Ward was later convicted of murdering car mechanic Craig Wass by hitting him with a brick.
And in In October 2012, the Daily Mail and Daily Mirror were each fined £10,000 after being found guilty of contempt of court over articles published after killer Levi Bellfield's conviction for the abduction and murder of schoolgirl Milly Dowler.
 
The jury were still deliberating whether Bellfield was guilty of the attempted abduction of Rachel Cowles, then aged 11, the day before he snatched Milly from a street in Walton-on-Thames, Surrey, in 2002. As a result of the publicity, the Old Bailey jury was discharged from returning a verdict in relation to that charge.
There is a significant police security operation outside the Old Bailey for today's hearing, which is likely to attract another large crowd of supporters and potentially some anti-racism campaigners.
 
The road leading up to the main entrance to the court has already been blocked off by police.
There is no Tommy Robinson supporters bus outside court today - probably because it would get another parking ticket...
 

Tommy Robinson bus given parking ticket outside court

Supporters boo as double-decker bus screening pro-Robinson films is slapped with fine
There are, however, at least eight police vans in and around the court, plus several police cars and lots of security fencing.
 
Seems to be a larger crowd than at last week's hearing, with some waving Union Jack flags and chanting "We want Tommy out". Out of the UK? It's not entirely clear.
 
A man with a microphone addressed those gathered, telling them: "We're here for Tommy Robinson" and "Leave our Tommy alone".
 
One supporter carried a sign reading: "The Nazis blindly followed orders. Will the police do the same."
 
According to Press Association, the crowd includes a man wearing a Union flag suit and five women on mobility scooters.
Tommy Robinson's supporters outside the Old Bailey
 
Police officers have already been called into action to escort a man away from the scene - though it's not clear why.
 
Robinson supporters chanted "Shame on you" as he was marched off.

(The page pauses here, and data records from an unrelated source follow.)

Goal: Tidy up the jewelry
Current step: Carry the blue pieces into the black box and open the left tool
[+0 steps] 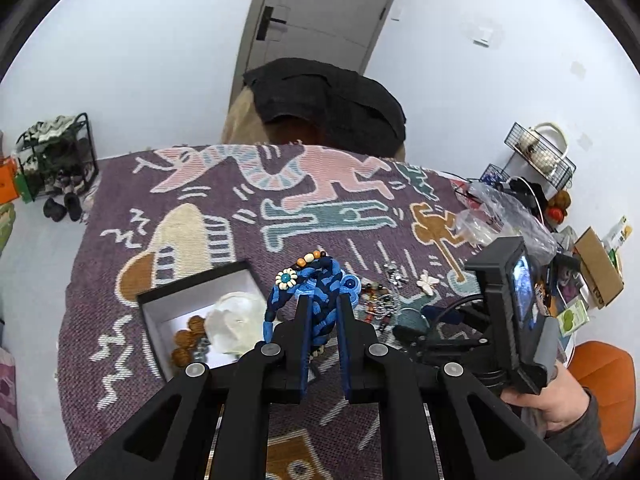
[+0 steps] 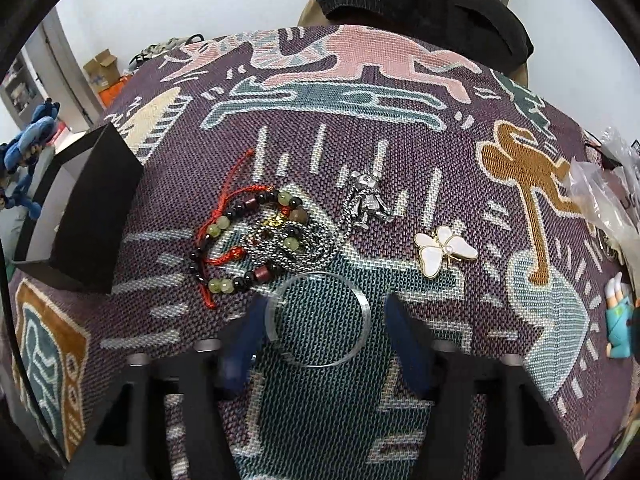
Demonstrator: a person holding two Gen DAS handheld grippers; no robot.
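Our left gripper (image 1: 320,300) clenches the blue braided bracelet (image 1: 316,292) at frame centre; our right gripper (image 2: 320,320), released, straddles the clear bangle (image 2: 362,300) low in its frame

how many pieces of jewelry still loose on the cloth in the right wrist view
4: beaded bracelet at left, silver chain with figure pendant beside and partly under it, butterfly brooch at right, clear bangle nearest. More may hide under the pile.
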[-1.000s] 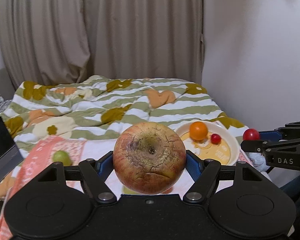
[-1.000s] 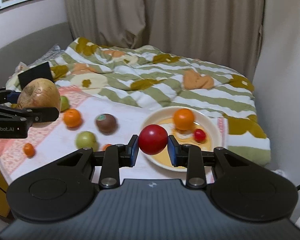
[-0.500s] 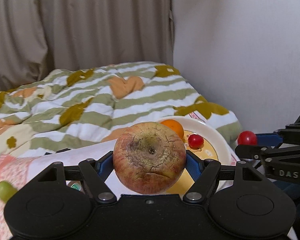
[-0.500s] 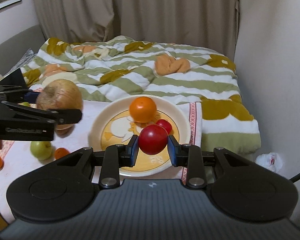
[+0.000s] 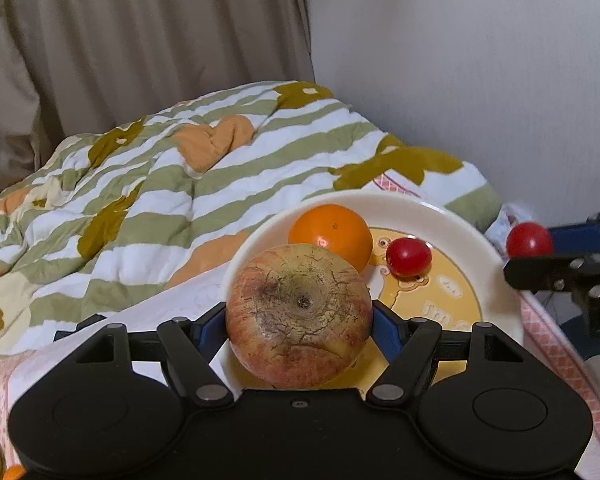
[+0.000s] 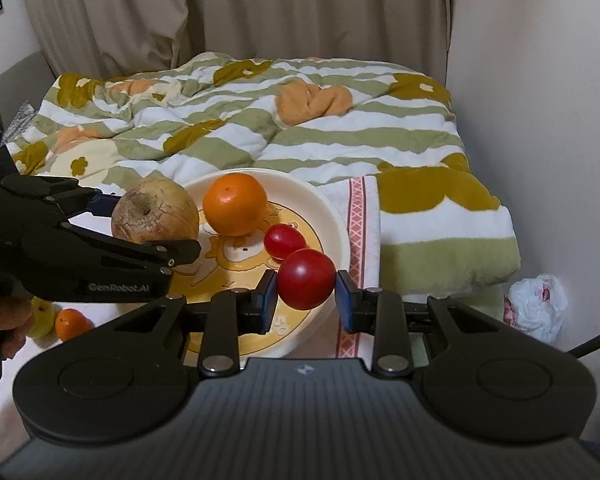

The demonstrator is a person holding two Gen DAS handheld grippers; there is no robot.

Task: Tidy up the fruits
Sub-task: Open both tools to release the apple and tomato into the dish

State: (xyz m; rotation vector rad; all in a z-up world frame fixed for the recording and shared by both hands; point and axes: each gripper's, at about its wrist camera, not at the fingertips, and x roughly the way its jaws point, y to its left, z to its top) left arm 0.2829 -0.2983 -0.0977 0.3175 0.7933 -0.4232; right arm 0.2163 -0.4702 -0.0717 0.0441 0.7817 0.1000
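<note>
The side of the left gripper (image 6: 156,236) carries the white writing "GenRobot.AI", and the yellow middle of the plate (image 6: 332,216) has small letters too blurred to read. The left gripper (image 5: 299,316) is clenched on a cracked apple (image 5: 299,316), which it holds over the left edge of the plate (image 5: 496,248), just beside the orange (image 5: 332,234) and near a small tomato (image 5: 408,257) lying there. The right gripper (image 6: 306,286) grasps a red tomato (image 6: 306,284) between its blue pads (image 6: 267,294), above the near right rim.
</note>
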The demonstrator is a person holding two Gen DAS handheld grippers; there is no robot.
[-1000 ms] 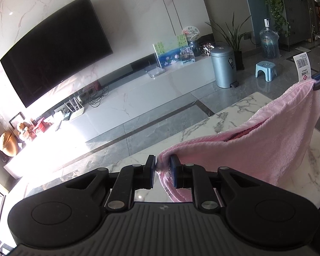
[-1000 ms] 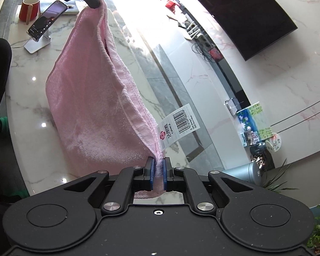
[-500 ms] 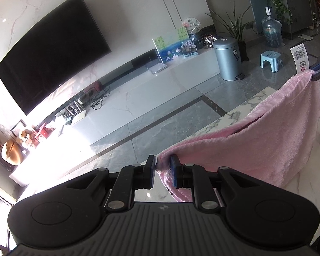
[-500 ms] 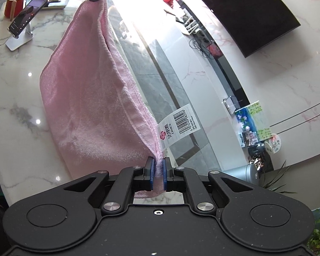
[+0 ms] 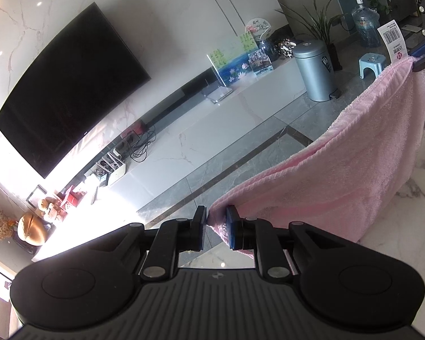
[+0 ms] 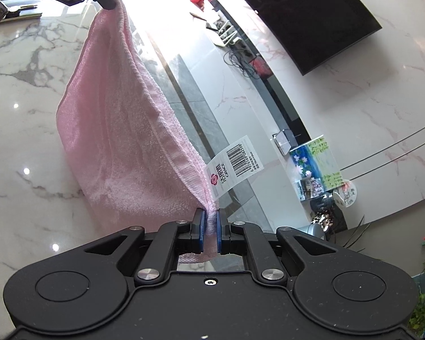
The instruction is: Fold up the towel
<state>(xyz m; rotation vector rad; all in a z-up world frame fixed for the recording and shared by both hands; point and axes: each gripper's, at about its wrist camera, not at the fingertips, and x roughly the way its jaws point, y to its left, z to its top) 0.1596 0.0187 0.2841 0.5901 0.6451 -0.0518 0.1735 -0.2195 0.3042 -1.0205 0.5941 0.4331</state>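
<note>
Gripping opposite top corners, left gripper [image 5: 215, 228] and right gripper [image 6: 209, 231] each have jaws closed on the pink towel [image 6: 121, 130], which hangs doubled between them above the marble counter [image 6: 22, 130]; risk: thin corner bites slipping under tension, collapsing the fold.
</note>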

Rumours that Katie Hopkins has a press ticket for the sentencing hearing. No sign of her in court yet though.
The sentencing is currently expected to take less than two hours - suggesting that we will have a decision by 11.30am.
Judges are about to come into court - but no sign of Stephen Yaxley-Lennon aka Tommy Robinson yet.
Tommy Robinson enters court. Has he got his prison bag? Yes, he has.
 
Today he is in jeans and a black t-shirt, though does not seem to be wearing the one he arrived in at court.
 
Judges now in court, sentencing hearing begins with Richard Furlong apologising for Robinson's late arrival.
 
"It's not a very good start," says Dame Victoria Sharp, one of the two judges who will decide on the sentence. 
Aidan Eardley, the barrister for the attorney general, lays out the possible sentence - two years imprisonment or an unlimited fine. There are no existing sentencing guidelines.